The UK environment agency has warned business that it will not regard Year 2000 related failures as mitigating circumstances when considering whether or not to prosecute in the event of an environmental incident.
The warning came after the agency today released the results of a survey into Year 2000 readiness in UK companies.
The survey revealed that while there is a high level of awareness of the bug issue, in many cases work to address the issue is not comprehensive enough or is running late.
Agency staff, who questioned more than 4000 companies to gauge what they are doing to overcome potential bug problems, found that more than half still have significant amounts of work to do and many will need to speed up their pace of progress to ensure systems are compliant in time.
Overall, less than half those surveyed were classed as well prepared.
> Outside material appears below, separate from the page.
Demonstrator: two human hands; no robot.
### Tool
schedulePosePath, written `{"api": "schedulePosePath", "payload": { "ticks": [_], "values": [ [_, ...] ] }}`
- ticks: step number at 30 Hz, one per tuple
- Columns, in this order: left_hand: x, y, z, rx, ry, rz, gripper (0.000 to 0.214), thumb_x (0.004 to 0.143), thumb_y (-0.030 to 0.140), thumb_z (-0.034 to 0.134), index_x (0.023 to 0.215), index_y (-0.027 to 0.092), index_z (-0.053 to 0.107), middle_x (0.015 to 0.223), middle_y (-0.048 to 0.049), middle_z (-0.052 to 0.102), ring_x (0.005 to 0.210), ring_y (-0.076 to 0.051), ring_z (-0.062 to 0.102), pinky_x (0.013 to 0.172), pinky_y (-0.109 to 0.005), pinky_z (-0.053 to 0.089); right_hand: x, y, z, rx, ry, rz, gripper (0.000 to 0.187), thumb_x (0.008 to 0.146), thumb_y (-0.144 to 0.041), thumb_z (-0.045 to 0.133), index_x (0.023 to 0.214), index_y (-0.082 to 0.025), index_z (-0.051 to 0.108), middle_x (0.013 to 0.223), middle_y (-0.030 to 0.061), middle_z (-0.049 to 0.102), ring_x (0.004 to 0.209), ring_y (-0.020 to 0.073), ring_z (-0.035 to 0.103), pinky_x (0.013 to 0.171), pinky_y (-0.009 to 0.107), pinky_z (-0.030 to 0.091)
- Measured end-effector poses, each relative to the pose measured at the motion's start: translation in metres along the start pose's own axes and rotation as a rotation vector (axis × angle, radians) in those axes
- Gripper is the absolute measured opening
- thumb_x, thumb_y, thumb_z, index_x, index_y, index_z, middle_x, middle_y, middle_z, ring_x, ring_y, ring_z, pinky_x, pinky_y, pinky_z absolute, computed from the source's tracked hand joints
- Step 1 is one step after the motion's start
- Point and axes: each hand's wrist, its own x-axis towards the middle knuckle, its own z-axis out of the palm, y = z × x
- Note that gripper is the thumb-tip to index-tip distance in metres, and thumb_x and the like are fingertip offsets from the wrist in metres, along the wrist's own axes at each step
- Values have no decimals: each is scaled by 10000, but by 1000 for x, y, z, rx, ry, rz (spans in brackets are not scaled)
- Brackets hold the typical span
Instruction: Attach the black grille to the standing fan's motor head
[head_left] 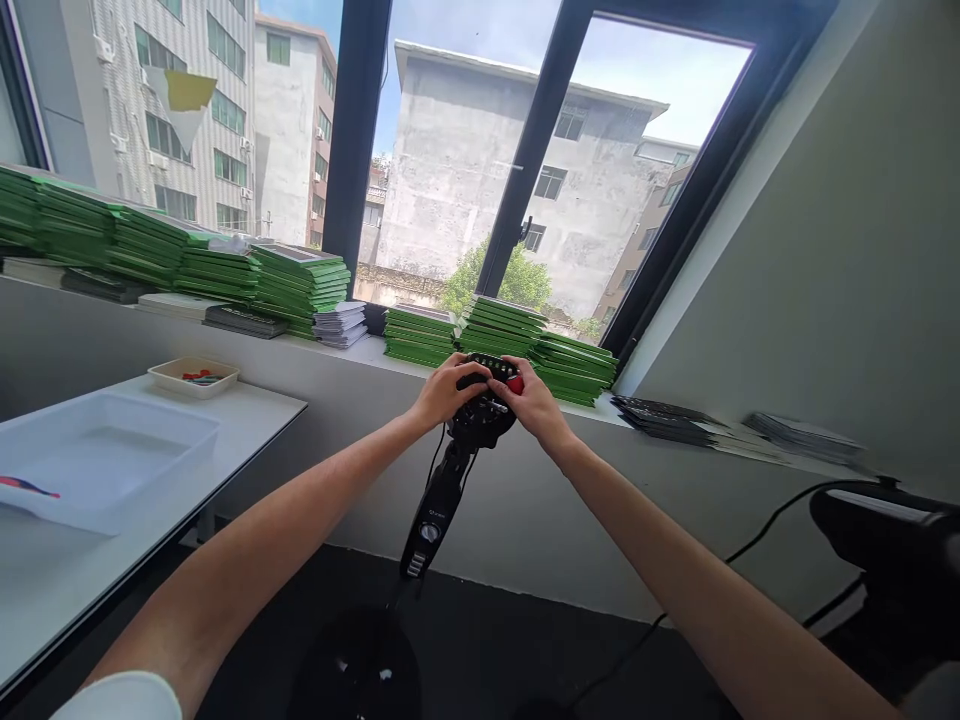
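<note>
both hands, left hand (pixel 444 392) & right hand (pixel 534 400), gripping rigid black controller head (pixel 486 385) on stand; prob light, holding it by sides.

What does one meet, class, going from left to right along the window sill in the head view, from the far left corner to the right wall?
Tall green stacks → small white pile of papers → lower green stacks, behind the left hand and right hand on the black device → flat dark sheets → grey sheets.

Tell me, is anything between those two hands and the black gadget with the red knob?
Nothing visible. The left hand and right hand already clasp the black handheld device with a red knob from either side, in front of the green stacks on the sill.
</note>
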Motion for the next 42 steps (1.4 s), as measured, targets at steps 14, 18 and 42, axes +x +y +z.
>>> {"api": "schedulePosePath", "payload": {
  "ticks": [14, 18, 42],
  "values": [
    [-3, 1, 5, -12, 45, -84, 184, 932, 310, 664, 1079, 282, 772, 1184, -51, 616, 1193, -239, 604, 1090, -390, 490, -19, -47, -13, 248, 478, -276, 316, 875, -536, 641, 778, -243, 574, 956, 67, 704, 681, 162, 572, 617, 323, 439],
    [-3, -4, 8, -41, 63, -84, 172, 932, 312, 665, 1060, 280, 774, 1190, -53, 623, 1222, -247, 589, 1103, -390, 480, -10, -88, -31, 578, 536, -423, 494, 924, -526, 544, 586, -261, 299, 474, -60, 302, 409, 102, 273, 405, 289, 225],
    [-3, -8, 7, -41, 57, -93, 162, 924, 293, 663, 1044, 286, 772, 1189, -56, 621, 1224, -256, 596, 1070, -382, 494, -11, -94, 13, 761, 346, -706, 438, 971, -346, 496, 571, -219, 371, 490, -72, 302, 408, 78, 331, 445, 250, 289]
  ]
}}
Two of the key industry sectors, the utilities and the chemical industry are the best prepared according to the results. But even in the chemical industry, one of the high risk sectors, the preparation of 30 per cent of those surveyed was classed as medium.
None of the other sectors had a majority of sites classed as good.
Further results of the survey showed that 76 per cent of companies questioned had carried out checks of environmentally critical systems, although less, 71 per cent, had included embedded processors in this audit.
Nearly 60 per cent had carried out a risk assessment of affected systems and just over half had started to make their environmentally critical systems compliant.
Over 20 per cent who quoted dates said they will not have made all critical systems compliant by September 1999 and while 60 per cent have made contingency plans for the bug, the agency said some of these plans appear to be incomplete.
Dr Paul Leinster, the agency's director of environmental protection commented: "In many cases, environmental management and protection systems in industries are controlled by computers, or involve equipment with embedded processors."
"This survey was by no means exhaustive but nevertheless it highlights the fact that many companies still have a great deal of work to do," he added. "We believe there is still time for industry to address this issue adequately if they act now."